В соответствии с ранее описанными критериями выделения нейронов с разной поведенческой специализацией [2, 3] вовлекающиеся в обеспе­чение поведения нейроны были разбиты на две подгруппы. Первая под­группа— нейроны наиболее новых систем, сформированных при обуче­нии животного инструментальному пищедобывательному поведению в экспериментальной камере. В КЭ первая подгруппа была представлена нейронами, активирующимися в актах достижения обеих кормушек, не­смотря на то, что эти акты характеризовались оппонентными движения­ми при реализации поведения у правой и левой стенок камеры. Другие нейроны этой подгруппы активировались в акте захвата пищи, но толь­ко в определенных условиях: когда этот акт реализовался у правой или левой стенок камеры. На рис. 1 приведен пример активности такого нейрона, который активировался при наклоне, захвате и грызении пи­щи в левой кормушке (А). Активация не появлялась в акте захвата пи­щи из правой кормушки (Б), при наклонах головы вне кормушки, при захвате пищи, поданной экспериментатором с руки (В).

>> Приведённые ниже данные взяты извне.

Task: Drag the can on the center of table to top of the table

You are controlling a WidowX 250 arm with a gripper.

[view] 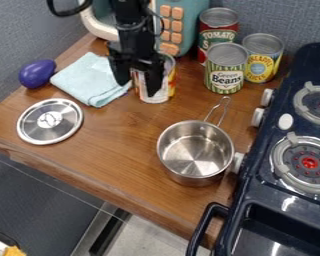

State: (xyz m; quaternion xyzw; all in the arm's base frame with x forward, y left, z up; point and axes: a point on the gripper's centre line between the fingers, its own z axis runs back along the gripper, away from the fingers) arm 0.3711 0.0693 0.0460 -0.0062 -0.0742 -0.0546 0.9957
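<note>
The black gripper hangs over the upper middle of the wooden table, its two fingers spread apart. A can with a white, red and yellow label stands upright there, partly hidden behind the gripper. One finger overlaps the can's front, while the other is to the left of the can, over the edge of the light blue cloth. Whether the gripper touches the can, I cannot tell. Bare wood of the table shows in front of the can.
Green beans, tomato and pineapple cans stand right of the gripper. A teal toy microwave is behind it. The cloth, purple eggplant and lid lie left. A metal pot sits near the stove.
</note>
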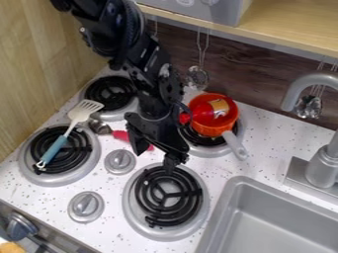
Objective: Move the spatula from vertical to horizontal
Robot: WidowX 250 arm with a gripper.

К первой подгруппе относились и нейроны, активирующиеся при подходах к обеим педалям (движение налево у правой стенки камеры и направо у левой) и/или нажатии на них (рис. 2, Б), а также активиру­ющиеся в акте подхода и/или нажатия только на одну из педалей. Рис. 2, А иллюстрирует приуроченность активаций нейрона к этапам подхода и нажатия на левую педаль (1, 3). При подходе и нажатии на правую педаль активация не появлялась (2). Наконец, в КЭ у всех кро­ликов были обнаружены «place-нейроны». Активации этих нейронов по­являлись при пребывании кролика в определенном месте эксперимен­тальной камеры. «Р1асе»-нейроны были отнесены к первой подгруппе потому, что их активации являются отражением «результативного» про­странства, т. е. пространства, разбитого на участки в связи с поведен­ческими актами, сформированными в конкретной среде [2].